# Problem details
Repeat the entries exactly, keeping every line as it is.

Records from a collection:
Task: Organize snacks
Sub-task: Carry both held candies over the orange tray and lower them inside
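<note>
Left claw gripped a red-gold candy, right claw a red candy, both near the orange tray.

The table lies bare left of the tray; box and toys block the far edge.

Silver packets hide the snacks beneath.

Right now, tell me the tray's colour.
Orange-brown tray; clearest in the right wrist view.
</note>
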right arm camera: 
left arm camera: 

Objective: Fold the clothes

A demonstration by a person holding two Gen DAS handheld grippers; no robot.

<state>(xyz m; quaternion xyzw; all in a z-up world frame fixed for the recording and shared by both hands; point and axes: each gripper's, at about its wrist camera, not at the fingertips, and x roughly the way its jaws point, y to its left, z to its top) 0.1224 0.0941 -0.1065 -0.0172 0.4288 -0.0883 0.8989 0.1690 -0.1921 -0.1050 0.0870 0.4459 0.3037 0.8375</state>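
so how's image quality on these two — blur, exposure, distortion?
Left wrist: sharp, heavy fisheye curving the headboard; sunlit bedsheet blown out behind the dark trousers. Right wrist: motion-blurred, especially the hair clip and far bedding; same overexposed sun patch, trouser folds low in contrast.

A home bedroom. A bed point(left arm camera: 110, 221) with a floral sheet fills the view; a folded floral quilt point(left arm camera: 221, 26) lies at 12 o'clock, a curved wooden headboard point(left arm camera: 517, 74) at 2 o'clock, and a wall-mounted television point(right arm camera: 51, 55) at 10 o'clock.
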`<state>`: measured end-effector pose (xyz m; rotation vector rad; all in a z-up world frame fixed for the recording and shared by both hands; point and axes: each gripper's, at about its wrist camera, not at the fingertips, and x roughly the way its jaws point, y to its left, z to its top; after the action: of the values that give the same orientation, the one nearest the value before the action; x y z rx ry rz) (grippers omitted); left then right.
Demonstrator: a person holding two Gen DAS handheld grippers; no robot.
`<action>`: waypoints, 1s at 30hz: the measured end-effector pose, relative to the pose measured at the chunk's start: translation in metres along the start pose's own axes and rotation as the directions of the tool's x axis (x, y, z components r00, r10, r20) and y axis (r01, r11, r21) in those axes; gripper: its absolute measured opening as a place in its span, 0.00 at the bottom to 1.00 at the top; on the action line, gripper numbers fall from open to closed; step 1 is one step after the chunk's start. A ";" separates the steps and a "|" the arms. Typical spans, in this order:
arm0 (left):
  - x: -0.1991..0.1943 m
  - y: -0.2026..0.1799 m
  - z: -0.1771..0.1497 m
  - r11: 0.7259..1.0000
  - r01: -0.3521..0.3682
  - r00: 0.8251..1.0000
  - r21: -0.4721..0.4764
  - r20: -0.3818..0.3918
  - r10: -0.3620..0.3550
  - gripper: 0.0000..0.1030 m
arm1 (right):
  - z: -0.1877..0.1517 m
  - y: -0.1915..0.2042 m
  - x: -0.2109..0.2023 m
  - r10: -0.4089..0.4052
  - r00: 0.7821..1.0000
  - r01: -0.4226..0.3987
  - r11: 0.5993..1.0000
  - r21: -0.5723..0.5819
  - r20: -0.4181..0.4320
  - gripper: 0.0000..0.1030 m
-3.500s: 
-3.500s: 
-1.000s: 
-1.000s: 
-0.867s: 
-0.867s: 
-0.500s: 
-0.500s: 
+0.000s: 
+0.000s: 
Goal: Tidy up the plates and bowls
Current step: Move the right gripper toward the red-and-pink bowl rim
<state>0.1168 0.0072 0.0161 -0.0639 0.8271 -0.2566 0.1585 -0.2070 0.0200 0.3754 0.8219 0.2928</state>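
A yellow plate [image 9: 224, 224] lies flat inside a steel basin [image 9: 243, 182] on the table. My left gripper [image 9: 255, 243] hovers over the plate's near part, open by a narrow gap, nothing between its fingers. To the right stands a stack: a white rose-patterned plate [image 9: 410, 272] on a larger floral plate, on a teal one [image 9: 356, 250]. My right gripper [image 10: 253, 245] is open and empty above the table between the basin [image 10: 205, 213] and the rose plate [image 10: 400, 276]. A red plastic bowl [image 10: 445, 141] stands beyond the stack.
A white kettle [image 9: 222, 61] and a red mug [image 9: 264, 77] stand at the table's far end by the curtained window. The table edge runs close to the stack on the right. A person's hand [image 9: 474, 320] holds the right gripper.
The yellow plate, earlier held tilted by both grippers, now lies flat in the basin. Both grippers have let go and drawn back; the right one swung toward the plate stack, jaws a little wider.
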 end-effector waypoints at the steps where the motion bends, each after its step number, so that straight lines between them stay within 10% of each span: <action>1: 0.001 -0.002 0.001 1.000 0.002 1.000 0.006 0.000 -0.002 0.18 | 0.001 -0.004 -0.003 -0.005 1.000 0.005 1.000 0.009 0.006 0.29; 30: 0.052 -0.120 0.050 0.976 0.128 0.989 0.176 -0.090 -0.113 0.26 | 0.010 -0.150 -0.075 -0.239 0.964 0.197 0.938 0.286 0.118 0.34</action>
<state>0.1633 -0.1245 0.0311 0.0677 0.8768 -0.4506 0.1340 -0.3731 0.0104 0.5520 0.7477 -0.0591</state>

# Answer to this task
Task: Organize snacks
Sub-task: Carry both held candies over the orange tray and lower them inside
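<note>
Left claw gripped a red-gold candy, right claw a red candy, both near the orange tray.

The table lies bare left of the tray; box and toys block the far edge.

Silver packets hide the snacks beneath.

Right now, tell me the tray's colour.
Orange-brown tray; clearest in the right wrist view.
</note>
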right arm camera: 
left arm camera: 

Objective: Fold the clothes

A demonstration by a person holding two Gen DAS handheld grippers; no robot.

<state>(xyz m; quaternion xyzw; all in a z-up world frame fixed for the recording and shared by both hands; point and axes: each gripper's, at about its wrist camera, not at the fingertips, and x roughly the way its jaws point, y to its left, z to its top) 0.1224 0.0941 -0.1065 -0.0172 0.4288 -0.0883 0.8989 0.1690 -0.1921 -0.1050 0.0870 0.4459 0.3037 0.8375</state>
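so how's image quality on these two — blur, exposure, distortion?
Left wrist: sharp, heavy fisheye curving the headboard; sunlit bedsheet blown out behind the dark trousers. Right wrist: motion-blurred, especially the hair clip and far bedding; same overexposed sun patch, trouser folds low in contrast.

A home bedroom. A bed point(left arm camera: 110, 221) with a floral sheet fills the view; a folded floral quilt point(left arm camera: 221, 26) lies at 12 o'clock, a curved wooden headboard point(left arm camera: 517, 74) at 2 o'clock, and a wall-mounted television point(right arm camera: 51, 55) at 10 o'clock.
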`<state>`: measured end-effector pose (xyz m; rotation vector rad; all in a z-up world frame fixed for the recording and shared by both hands; point and axes: each gripper's, at about its wrist camera, not at the fingertips, and x roughly the way its jaws point, y to its left, z to its top; after the action: of the values that give the same orientation, the one nearest the value before the action; x y z rx ry rz) (grippers omitted); left then right.
Demonstrator: a person holding two Gen DAS handheld grippers; no robot.
`<action>`: waypoints, 1s at 30hz: the measured end-effector pose, relative to the pose measured at the chunk's start: translation in metres along the start pose's own axes and rotation as the directions of the tool's x axis (x, y, z components r00, r10, r20) and y axis (r01, r11, r21) in those axes; gripper: its absolute measured opening as a place in its span, 0.00 at the bottom to 1.00 at the top; on the action line, gripper numbers fall from open to closed; step 1 is one step after the chunk's start. A ";" separates the steps and a "|" the arms. Typical spans, in this order:
arm0 (left):
  - x: -0.1991..0.1943 m
  - y: -0.2026..0.1799 m
  - z: -0.1771..0.1497 m
  - r11: 0.7259..1.0000
  - r01: -0.3521..0.3682
  - r00: 0.8251..1.0000
  - r21: -0.4721..0.4764
  - r20: -0.3818..0.3918
  - r10: -0.3620..0.3550
  - gripper: 0.0000..0.1030 m
arm1 (right):
  - z: -0.1877..0.1517 m
  - y: -0.1915..0.2042 m
  - x: -0.2109..0.2023 m
  - r10: -0.4089..0.4052
  - r00: 0.7821..1.0000
  - r01: -0.4226..0.3987
  - r11: 0.5993..1.0000
  - r21: -0.5723..0.5819
  - r20: -0.4181..0.4320
  - gripper: 0.0000..0.1030 m
-3.500s: 
-3.500s: 
-1.000s: 
-1.000s: 
-0.867s: 
-0.867s: 
-0.500s: 
-0.500s: 
+0.000s: 
+0.000s: 
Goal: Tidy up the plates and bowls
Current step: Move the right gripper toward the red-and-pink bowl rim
<state>0.1168 0.0072 0.0161 -0.0639 0.8271 -0.2566 0.1585 -0.2070 0.0200 0.3754 0.8219 0.2928</state>
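A yellow plate [image 9: 224, 224] lies flat inside a steel basin [image 9: 243, 182] on the table. My left gripper [image 9: 255, 243] hovers over the plate's near part, open by a narrow gap, nothing between its fingers. To the right stands a stack: a white rose-patterned plate [image 9: 410, 272] on a larger floral plate, on a teal one [image 9: 356, 250]. My right gripper [image 10: 253, 245] is open and empty above the table between the basin [image 10: 205, 213] and the rose plate [image 10: 400, 276]. A red plastic bowl [image 10: 445, 141] stands beyond the stack.
A white kettle [image 9: 222, 61] and a red mug [image 9: 264, 77] stand at the table's far end by the curtained window. The table edge runs close to the stack on the right. A person's hand [image 9: 474, 320] holds the right gripper.
The yellow plate, earlier held tilted by both grippers, now lies flat in the basin. Both grippers have let go and drawn back; the right one swung toward the plate stack, jaws a little wider.
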 end-effector waypoints at the steps where the motion bends, each after its step number, so that straight lines between them stay within 10% of each span: <action>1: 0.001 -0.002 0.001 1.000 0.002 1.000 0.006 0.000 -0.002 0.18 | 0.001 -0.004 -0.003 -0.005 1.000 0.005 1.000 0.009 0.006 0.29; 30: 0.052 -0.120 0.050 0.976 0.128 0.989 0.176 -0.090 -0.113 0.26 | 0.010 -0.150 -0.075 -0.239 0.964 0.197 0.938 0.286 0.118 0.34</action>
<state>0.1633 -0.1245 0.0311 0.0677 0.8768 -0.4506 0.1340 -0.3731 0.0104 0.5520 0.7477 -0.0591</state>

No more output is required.